Наступила пятница. Я поняла, что не могу больше находиться в изоляции. Я злилась на Обнорского. Обижалась на бросивших меня Василису и Аську. Не понимала, почему не найдет меня Шах. Я должна была, наконец, выйти из подполья. И пусть меня уволят. Для себя внутренне я уже поняла, что после всего случившегося, после разговора с Соболиным вряд ли смогу работать в "Пуле". Сама не смогу. Но до этого я должна была встретиться и объясниться с Обнорским. Лично встретиться. И - без предупреждения.
С утра пошел мелкий дождь. Наступало самое противное для нас с Аськой время года. Еще торговали бабули у метро последними - до заморозков - георгинами. Еще квартиры и офисы хранили - до включенных батарей - тепло уходящего лета. Но небо уже затянуло обложным дождем. Август - не август, сентябрь - не сентябрь.

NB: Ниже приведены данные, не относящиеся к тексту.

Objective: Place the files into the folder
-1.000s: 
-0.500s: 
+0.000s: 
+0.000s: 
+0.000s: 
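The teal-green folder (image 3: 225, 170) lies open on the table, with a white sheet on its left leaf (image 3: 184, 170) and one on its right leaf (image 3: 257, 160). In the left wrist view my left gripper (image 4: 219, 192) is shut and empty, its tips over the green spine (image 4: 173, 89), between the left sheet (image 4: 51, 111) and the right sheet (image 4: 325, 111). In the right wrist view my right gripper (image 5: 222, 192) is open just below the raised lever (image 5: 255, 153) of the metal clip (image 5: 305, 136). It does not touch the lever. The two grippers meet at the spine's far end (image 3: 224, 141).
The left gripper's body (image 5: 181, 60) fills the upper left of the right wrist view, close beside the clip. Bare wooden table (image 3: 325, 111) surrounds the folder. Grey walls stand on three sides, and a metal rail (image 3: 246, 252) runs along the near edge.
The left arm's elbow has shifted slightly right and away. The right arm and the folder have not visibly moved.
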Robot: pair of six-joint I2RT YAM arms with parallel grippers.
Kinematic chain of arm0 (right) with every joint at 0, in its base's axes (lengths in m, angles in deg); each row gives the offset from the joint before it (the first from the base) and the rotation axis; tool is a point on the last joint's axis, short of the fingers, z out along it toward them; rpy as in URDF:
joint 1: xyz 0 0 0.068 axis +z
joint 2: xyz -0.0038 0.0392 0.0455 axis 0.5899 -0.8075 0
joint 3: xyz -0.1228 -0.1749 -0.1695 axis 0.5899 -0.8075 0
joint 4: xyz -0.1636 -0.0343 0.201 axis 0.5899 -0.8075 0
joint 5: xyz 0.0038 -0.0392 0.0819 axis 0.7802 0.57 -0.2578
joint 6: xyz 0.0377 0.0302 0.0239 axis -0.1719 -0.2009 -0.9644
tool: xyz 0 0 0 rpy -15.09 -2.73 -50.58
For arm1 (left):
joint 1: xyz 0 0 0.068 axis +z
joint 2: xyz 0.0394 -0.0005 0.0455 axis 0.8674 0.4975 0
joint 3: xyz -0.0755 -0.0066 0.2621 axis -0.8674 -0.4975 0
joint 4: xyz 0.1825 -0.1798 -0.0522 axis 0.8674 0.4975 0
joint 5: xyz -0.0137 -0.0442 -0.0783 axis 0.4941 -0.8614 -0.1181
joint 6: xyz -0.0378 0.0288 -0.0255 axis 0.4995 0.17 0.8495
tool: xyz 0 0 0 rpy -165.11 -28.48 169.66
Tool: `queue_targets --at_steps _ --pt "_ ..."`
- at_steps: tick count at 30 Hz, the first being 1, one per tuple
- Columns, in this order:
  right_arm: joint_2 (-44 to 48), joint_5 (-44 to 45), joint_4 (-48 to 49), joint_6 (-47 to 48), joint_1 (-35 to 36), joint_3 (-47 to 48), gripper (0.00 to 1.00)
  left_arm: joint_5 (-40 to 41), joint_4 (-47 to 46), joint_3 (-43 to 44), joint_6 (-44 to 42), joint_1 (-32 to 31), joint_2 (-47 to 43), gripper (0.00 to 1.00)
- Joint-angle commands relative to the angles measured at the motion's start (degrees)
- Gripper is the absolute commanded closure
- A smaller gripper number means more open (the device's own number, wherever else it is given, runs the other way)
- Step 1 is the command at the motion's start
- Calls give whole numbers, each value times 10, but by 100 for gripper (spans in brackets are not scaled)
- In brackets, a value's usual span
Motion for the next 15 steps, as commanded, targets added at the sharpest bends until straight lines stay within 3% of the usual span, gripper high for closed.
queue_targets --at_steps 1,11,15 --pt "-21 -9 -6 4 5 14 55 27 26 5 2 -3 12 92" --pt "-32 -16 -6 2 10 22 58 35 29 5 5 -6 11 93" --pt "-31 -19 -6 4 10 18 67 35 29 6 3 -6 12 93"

Вечером я натянула на себя джинсы, тонкий шотландский пуловер и поехала к дому Обнорского. Я буду стоять у этого подъезда, пока он не выйдет из своего джипа.
Итак, была пятница. Восемь вечера. Лил дождь. Я потеряла заколку от волос, и все прохожие, наверное, видели во мне облезлую кошку. Хотя когда-то один знакомый мне человек говорил, что под дождем я выгляжу, как лесная нимфа. Или - наяда?..
А вдруг он не приедет? А вдруг его вообще нет в городе? Я поняла, что встретиться неожиданно не получалось. Тогда я с сожалением набрала номер его мобильника.
- Андрей? Это Светлана. Нам обязательно нужно поговорить... Сегодня. Сейчас.